_Extracted material_.
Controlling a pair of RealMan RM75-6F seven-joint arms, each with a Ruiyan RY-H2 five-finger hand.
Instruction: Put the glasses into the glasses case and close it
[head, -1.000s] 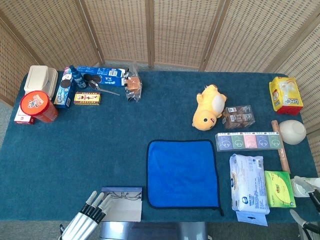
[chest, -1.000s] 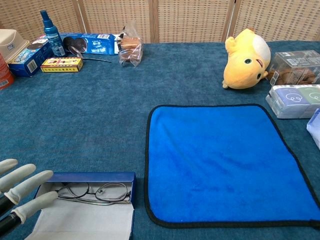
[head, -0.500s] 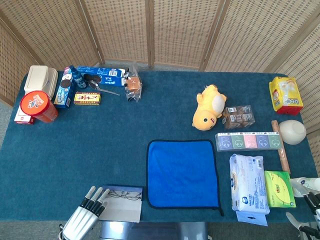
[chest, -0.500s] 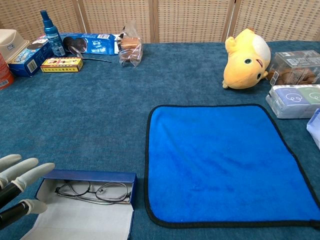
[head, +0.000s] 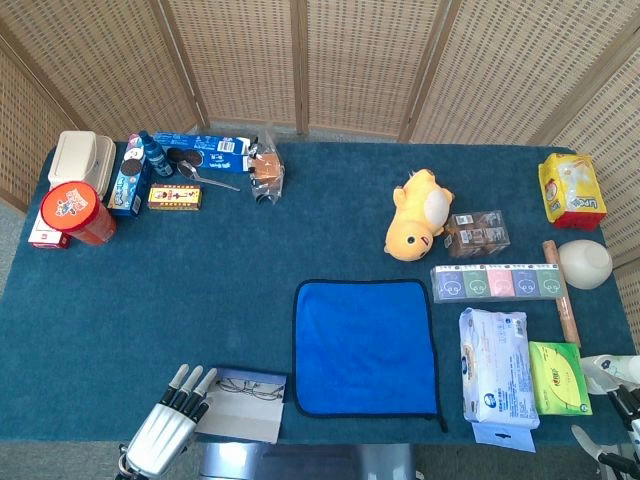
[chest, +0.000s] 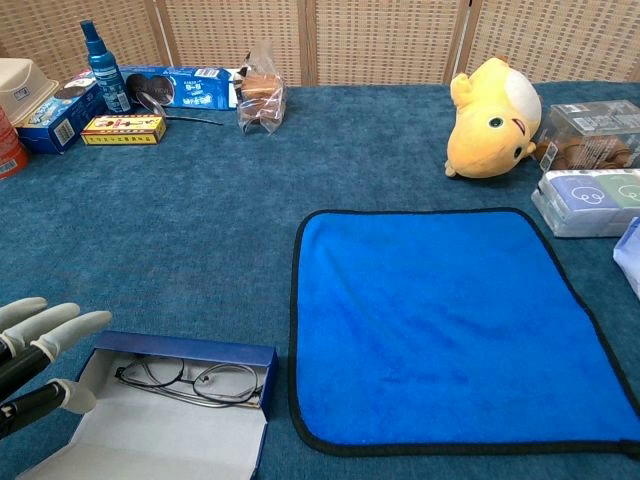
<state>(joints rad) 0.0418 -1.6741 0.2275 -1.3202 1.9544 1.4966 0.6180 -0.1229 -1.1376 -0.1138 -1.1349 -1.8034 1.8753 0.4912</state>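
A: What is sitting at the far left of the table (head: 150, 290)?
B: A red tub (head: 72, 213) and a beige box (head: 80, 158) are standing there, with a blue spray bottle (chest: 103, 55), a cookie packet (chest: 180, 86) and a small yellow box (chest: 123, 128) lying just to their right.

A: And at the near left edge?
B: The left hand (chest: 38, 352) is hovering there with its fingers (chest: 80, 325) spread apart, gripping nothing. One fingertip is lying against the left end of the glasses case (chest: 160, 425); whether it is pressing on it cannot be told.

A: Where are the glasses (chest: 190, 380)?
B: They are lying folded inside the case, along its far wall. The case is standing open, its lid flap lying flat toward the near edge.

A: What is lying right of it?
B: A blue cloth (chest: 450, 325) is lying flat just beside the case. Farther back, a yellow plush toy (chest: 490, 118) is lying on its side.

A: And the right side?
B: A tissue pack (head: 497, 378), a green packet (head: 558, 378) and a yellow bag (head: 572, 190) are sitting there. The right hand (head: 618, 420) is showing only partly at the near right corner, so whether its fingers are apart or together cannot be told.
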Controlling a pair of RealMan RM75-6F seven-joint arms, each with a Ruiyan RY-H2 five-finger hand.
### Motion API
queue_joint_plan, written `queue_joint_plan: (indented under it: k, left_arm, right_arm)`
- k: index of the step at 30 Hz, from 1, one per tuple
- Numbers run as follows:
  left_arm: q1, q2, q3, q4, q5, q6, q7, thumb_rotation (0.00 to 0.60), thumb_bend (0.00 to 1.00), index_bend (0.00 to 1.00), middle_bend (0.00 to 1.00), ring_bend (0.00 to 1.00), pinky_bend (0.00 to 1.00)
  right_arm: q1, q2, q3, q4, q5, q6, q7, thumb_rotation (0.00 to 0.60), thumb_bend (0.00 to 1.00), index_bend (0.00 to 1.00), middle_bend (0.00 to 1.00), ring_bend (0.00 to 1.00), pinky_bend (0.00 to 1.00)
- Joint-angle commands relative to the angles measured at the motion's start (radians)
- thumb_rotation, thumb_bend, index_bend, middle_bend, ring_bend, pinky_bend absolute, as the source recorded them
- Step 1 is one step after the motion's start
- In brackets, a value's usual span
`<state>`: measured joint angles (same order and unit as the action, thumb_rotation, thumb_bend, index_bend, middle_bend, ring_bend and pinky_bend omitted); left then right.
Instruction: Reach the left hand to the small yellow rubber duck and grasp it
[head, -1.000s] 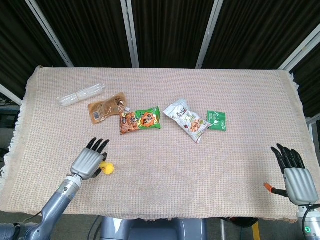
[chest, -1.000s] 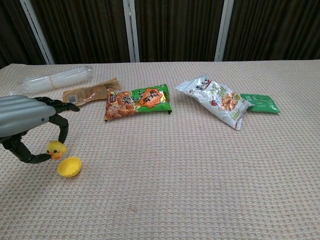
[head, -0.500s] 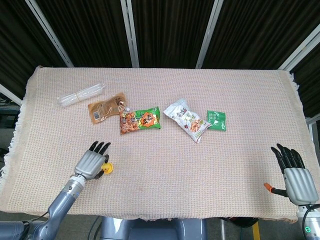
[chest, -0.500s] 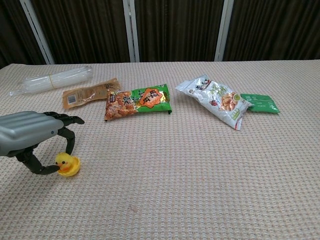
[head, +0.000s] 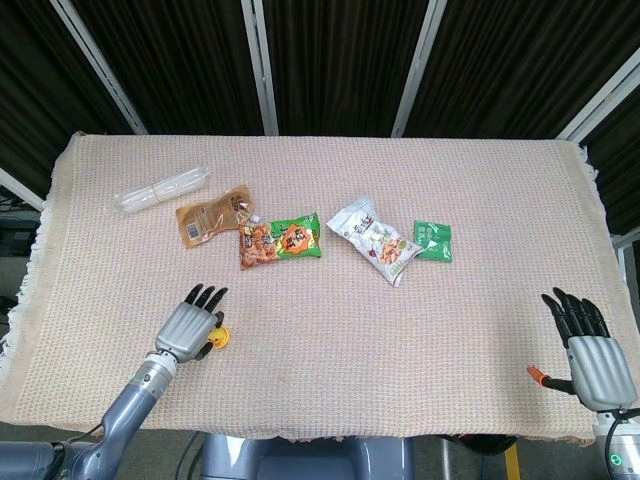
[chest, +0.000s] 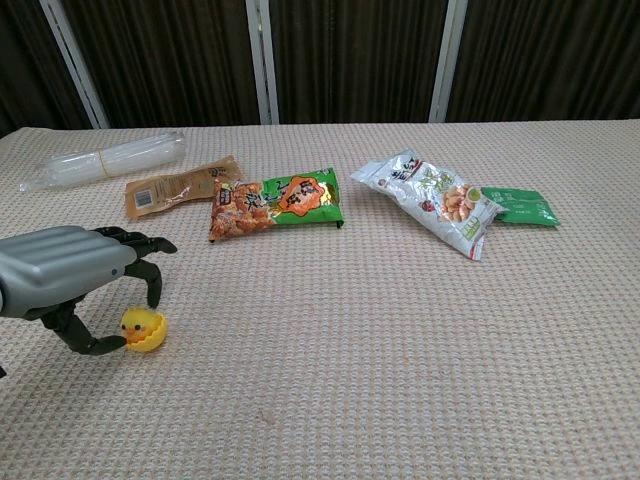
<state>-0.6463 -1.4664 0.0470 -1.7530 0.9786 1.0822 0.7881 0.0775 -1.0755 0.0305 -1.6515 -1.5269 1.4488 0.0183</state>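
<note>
Where the woven tablecloth (head: 330, 400) nears the lower left of the frame, the left hand (head: 189, 326) lies palm down over the small yellow rubber duck (chest: 143, 329).

Left hand: fingers arched above and beside the duck, thumb tip touching the duck's near side in the chest view; dark fingertips (chest: 155, 291) come down just behind it. Whether the grip has fully closed on the duck, I cannot tell. Grey forearm runs off the lower left corner.

Duck: on the cloth, lower left, partly under the hand; in the head view only a yellow sliver (head: 217, 336) shows at the hand's right edge.

Right hand (head: 587, 349): lower right corner of the head view, flat, fingers spread apart, holding nothing.

Other items, in a band across the upper middle of the cloth:
- clear plastic bundle (head: 160, 190), far left;
- brown snack packet (head: 213, 214), beside it;
- green and orange snack bag (head: 281, 240), centre left;
- white snack bag (head: 374, 240), centre right, its right end overlapping a small green packet (head: 433, 240).
</note>
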Motion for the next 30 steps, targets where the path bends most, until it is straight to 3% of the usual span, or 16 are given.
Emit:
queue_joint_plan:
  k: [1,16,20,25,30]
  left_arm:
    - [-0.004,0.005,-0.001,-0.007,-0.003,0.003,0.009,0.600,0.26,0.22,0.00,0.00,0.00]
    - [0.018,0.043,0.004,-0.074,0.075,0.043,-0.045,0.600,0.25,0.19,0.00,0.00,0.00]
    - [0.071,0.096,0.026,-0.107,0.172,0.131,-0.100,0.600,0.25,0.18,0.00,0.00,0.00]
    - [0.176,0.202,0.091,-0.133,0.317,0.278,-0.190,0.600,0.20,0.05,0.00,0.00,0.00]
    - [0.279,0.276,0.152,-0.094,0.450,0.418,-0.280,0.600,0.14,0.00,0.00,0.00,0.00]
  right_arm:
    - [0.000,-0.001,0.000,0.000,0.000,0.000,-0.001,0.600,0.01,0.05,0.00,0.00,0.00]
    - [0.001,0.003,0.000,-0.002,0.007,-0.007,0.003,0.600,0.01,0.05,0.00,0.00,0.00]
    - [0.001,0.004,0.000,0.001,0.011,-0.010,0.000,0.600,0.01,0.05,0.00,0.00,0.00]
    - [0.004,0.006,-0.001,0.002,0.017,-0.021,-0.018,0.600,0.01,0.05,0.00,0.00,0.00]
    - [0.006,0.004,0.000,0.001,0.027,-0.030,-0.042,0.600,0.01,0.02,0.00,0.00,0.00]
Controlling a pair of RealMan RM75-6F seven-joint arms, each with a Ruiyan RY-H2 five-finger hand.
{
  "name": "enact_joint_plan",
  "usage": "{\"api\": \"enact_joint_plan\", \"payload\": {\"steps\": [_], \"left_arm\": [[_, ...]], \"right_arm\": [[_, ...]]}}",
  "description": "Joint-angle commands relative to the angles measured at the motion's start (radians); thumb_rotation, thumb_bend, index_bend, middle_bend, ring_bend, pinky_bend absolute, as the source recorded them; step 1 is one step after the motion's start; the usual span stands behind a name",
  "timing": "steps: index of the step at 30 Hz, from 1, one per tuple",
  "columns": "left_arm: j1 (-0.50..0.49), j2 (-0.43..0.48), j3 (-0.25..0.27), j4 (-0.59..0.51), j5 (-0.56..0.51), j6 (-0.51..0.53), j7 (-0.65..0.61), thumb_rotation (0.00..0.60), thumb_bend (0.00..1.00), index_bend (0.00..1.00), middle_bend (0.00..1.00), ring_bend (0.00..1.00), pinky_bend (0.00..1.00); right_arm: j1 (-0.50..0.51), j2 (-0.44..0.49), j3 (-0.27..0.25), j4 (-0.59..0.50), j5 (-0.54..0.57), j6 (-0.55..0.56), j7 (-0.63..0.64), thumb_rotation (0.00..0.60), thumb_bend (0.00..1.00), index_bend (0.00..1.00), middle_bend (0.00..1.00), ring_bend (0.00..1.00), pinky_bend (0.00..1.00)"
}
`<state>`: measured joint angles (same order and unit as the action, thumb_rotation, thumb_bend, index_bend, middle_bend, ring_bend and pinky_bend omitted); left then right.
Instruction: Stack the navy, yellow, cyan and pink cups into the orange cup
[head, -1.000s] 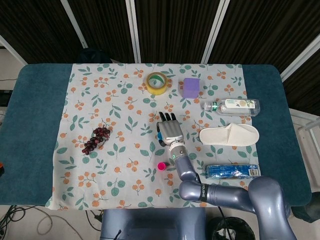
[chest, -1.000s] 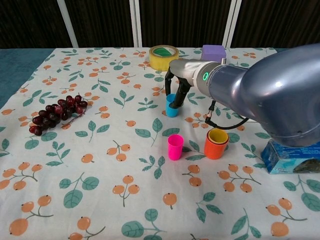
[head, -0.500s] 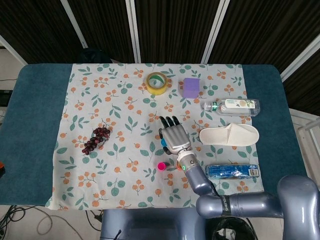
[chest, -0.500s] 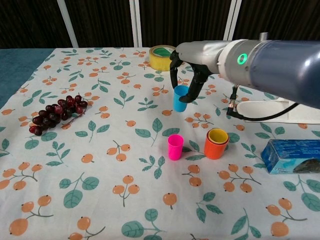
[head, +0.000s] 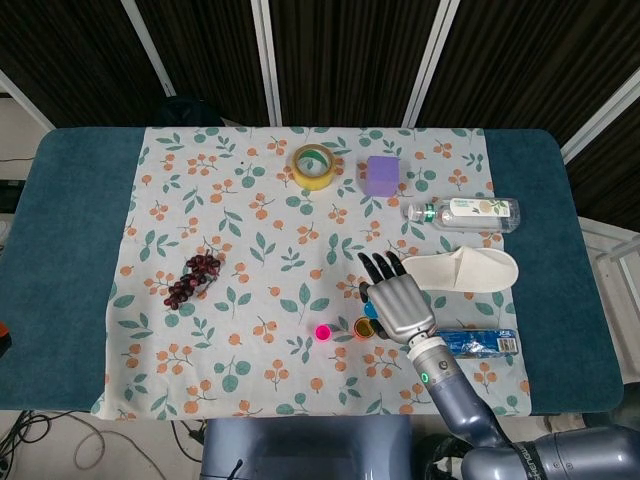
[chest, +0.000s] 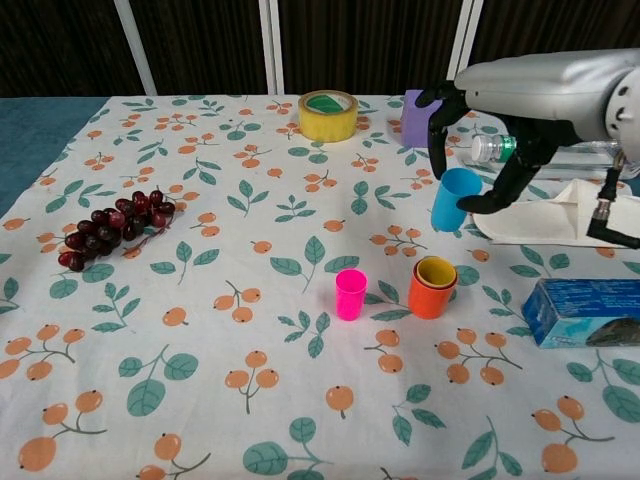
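Hiding most of the cyan cup (head: 370, 309) overhead, right robot hand (head: 398, 298).

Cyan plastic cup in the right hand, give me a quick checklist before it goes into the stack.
1. Right hand grips the cyan plastic cup: ok.
2. Cup lifted off the floral tablecloth: ok.
3. Cup directly over the orange cup: not ok, it hangs behind and above.
4. Yellow cup seated in the orange cup: ok.
5. Navy cup nested beneath: cannot tell.
6. Pink cup stands apart from the stack: ok.
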<state>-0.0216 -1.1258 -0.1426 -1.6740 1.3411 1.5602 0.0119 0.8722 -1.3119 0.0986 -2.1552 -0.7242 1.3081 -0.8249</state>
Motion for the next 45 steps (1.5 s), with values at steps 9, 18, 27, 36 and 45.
{"api": "enact_joint_plan", "payload": {"steps": [9, 18, 27, 36, 45], "left_arm": [[-0.002, -0.005, 0.001, 0.000, 0.000, 0.001, 0.012, 0.600, 0.77, 0.15, 0.01, 0.00, 0.00], [-0.002, -0.003, 0.000, 0.001, -0.003, -0.002, 0.009, 0.600, 0.77, 0.15, 0.01, 0.00, 0.00], [-0.002, 0.000, -0.003, 0.005, -0.007, -0.004, 0.000, 0.600, 0.77, 0.15, 0.01, 0.00, 0.00], [-0.002, -0.003, -0.001, 0.003, -0.004, -0.002, 0.011, 0.600, 0.77, 0.15, 0.01, 0.00, 0.00], [-0.002, -0.003, -0.001, 0.004, -0.004, -0.002, 0.012, 0.600, 0.77, 0.15, 0.01, 0.00, 0.00]], "right_arm": [[-0.052, -0.025, -0.048, 0.024, -0.093, -0.023, 0.067, 0.600, 0.40, 0.51, 0.00, 0.01, 0.06], [-0.047, -0.085, -0.030, 0.072, -0.078, -0.042, 0.067, 0.600, 0.40, 0.51, 0.00, 0.01, 0.06], [-0.044, -0.111, -0.016, 0.125, -0.033, -0.059, 0.064, 0.600, 0.40, 0.51, 0.00, 0.01, 0.06], [-0.060, -0.108, -0.027, 0.140, -0.048, -0.080, 0.089, 0.600, 0.40, 0.51, 0.00, 0.01, 0.06], [-0.068, -0.105, -0.041, 0.148, -0.060, -0.100, 0.094, 0.600, 0.40, 0.24, 0.00, 0.01, 0.06]]}}
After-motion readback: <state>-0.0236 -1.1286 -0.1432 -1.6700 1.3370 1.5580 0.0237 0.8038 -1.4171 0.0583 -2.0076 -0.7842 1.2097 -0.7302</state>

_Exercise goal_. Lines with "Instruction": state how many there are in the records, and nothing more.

_Answer to the problem_. 3